The problem >>
Each line of the listing that contains "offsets" should be found and copied.

Dataset content >>
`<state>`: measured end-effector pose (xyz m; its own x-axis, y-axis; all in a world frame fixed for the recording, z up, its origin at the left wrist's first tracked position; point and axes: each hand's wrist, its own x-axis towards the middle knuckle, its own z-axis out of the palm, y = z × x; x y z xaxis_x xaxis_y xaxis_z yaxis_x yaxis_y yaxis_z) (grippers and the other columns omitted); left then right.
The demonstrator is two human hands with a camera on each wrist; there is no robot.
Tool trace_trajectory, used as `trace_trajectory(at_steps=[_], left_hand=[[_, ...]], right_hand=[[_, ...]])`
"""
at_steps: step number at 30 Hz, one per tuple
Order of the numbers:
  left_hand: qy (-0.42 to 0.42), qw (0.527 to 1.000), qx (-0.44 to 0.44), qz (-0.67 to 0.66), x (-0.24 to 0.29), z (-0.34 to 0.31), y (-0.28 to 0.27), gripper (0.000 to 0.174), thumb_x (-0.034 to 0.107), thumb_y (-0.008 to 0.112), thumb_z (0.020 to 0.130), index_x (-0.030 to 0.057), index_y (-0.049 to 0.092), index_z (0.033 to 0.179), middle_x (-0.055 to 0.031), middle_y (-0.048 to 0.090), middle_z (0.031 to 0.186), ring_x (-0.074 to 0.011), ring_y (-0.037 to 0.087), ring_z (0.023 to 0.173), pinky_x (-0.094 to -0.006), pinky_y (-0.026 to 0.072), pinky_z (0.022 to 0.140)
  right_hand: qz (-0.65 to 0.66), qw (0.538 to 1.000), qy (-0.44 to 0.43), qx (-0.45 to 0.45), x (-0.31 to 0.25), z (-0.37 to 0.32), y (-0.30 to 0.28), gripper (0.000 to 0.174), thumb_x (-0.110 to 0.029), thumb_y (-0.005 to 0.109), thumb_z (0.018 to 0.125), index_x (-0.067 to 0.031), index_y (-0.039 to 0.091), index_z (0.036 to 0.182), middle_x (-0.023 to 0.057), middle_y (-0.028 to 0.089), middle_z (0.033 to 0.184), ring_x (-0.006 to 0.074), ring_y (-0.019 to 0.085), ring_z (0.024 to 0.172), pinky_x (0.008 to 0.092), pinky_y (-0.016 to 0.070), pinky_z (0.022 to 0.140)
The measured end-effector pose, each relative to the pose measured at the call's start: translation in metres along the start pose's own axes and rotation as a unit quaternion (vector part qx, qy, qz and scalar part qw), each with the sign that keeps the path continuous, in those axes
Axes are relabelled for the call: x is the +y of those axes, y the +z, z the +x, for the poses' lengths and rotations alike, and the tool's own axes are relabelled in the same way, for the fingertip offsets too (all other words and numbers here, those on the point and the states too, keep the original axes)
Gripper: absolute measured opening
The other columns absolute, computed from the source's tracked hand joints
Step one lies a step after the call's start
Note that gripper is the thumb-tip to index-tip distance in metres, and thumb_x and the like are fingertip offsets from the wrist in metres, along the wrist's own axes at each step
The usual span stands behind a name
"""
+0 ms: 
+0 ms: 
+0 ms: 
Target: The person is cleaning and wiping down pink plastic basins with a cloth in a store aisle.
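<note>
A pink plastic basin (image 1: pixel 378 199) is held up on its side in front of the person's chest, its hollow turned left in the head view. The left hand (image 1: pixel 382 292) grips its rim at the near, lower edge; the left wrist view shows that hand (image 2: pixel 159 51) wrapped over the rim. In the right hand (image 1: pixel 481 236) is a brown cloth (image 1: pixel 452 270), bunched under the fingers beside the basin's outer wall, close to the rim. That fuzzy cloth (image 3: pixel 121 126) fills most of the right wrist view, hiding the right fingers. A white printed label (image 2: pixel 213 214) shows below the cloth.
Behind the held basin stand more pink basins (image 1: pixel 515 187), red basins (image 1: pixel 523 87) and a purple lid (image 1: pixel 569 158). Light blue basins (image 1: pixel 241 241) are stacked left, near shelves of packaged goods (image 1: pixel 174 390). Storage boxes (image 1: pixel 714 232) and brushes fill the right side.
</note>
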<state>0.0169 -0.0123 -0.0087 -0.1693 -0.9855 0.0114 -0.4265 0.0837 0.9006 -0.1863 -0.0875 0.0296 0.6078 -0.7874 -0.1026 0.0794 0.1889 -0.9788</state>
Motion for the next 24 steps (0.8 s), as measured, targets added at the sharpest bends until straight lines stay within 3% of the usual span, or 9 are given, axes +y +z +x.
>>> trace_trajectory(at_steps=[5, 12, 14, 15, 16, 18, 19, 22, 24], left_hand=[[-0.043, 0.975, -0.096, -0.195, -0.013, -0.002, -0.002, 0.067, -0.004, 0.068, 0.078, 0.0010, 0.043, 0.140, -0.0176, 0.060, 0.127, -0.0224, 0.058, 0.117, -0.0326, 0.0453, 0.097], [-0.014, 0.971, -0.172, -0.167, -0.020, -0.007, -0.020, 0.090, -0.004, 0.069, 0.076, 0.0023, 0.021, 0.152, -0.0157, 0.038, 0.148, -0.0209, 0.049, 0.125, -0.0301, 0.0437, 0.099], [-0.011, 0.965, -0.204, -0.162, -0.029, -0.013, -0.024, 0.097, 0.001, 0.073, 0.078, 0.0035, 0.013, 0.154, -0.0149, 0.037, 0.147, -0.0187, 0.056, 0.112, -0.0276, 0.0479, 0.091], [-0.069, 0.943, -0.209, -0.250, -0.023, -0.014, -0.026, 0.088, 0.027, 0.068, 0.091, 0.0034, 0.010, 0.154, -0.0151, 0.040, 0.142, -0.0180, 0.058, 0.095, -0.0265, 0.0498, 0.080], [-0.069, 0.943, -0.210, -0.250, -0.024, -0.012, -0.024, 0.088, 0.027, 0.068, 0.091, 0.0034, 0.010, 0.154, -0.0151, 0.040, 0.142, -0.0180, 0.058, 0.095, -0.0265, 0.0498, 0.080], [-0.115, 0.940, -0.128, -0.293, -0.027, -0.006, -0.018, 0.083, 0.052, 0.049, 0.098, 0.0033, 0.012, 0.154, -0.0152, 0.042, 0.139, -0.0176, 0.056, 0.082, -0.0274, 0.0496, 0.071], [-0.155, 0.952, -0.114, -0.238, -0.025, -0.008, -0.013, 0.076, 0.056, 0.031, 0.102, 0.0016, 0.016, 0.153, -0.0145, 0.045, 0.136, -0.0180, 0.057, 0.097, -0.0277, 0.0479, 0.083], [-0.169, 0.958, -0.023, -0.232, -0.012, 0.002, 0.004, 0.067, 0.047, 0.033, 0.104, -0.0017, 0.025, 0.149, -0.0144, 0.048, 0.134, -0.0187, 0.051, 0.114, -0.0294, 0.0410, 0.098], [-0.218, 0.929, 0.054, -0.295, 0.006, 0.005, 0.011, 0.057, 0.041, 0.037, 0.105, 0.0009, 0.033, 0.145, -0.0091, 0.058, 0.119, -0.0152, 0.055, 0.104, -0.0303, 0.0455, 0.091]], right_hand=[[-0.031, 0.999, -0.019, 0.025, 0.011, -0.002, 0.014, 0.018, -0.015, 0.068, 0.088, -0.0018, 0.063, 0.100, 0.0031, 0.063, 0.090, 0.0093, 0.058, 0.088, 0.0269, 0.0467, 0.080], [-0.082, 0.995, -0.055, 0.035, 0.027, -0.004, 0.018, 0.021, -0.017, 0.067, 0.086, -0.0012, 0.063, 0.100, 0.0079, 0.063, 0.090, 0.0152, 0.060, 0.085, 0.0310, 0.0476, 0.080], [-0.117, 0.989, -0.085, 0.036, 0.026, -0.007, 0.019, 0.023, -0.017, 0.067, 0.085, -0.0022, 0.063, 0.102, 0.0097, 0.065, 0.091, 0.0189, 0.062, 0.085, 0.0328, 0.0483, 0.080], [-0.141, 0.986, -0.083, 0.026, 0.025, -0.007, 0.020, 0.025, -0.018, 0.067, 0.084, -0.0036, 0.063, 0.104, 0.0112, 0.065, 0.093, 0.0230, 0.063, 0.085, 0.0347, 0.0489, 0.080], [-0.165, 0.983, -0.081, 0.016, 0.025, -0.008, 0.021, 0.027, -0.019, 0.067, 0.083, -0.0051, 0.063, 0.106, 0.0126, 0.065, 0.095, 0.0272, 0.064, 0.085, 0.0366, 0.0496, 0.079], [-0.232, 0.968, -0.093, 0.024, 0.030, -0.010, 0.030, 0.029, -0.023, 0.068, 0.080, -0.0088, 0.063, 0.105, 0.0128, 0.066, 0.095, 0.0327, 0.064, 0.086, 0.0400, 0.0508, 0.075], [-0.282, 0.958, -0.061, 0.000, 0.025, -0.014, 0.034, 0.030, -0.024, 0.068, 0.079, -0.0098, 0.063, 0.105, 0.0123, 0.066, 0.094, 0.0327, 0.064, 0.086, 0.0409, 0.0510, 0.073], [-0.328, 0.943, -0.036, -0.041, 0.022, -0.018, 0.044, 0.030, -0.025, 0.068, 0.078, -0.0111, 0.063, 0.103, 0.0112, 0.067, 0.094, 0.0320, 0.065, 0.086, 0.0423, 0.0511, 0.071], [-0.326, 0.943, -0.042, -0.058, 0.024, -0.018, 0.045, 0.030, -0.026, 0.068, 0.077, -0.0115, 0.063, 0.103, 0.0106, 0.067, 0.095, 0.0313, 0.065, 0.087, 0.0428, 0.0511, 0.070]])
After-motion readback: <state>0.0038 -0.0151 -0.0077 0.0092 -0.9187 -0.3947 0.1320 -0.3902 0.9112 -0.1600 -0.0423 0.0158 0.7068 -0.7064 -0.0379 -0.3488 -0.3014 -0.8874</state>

Exercise response >>
Axes are relabelled for the call: x is the +y of those axes, y the +z, z the +x, for the poses' lengths and rotations alike, and the tool's own axes are relabelled in the same way, for the fingertip offsets too (all other words and numbers here, those on the point and the states too, keep the original axes)
Note that gripper is the thumb-tip to index-tip distance in metres, and thumb_x and the like are fingertip offsets from the wrist in metres, along the wrist's own axes at each step

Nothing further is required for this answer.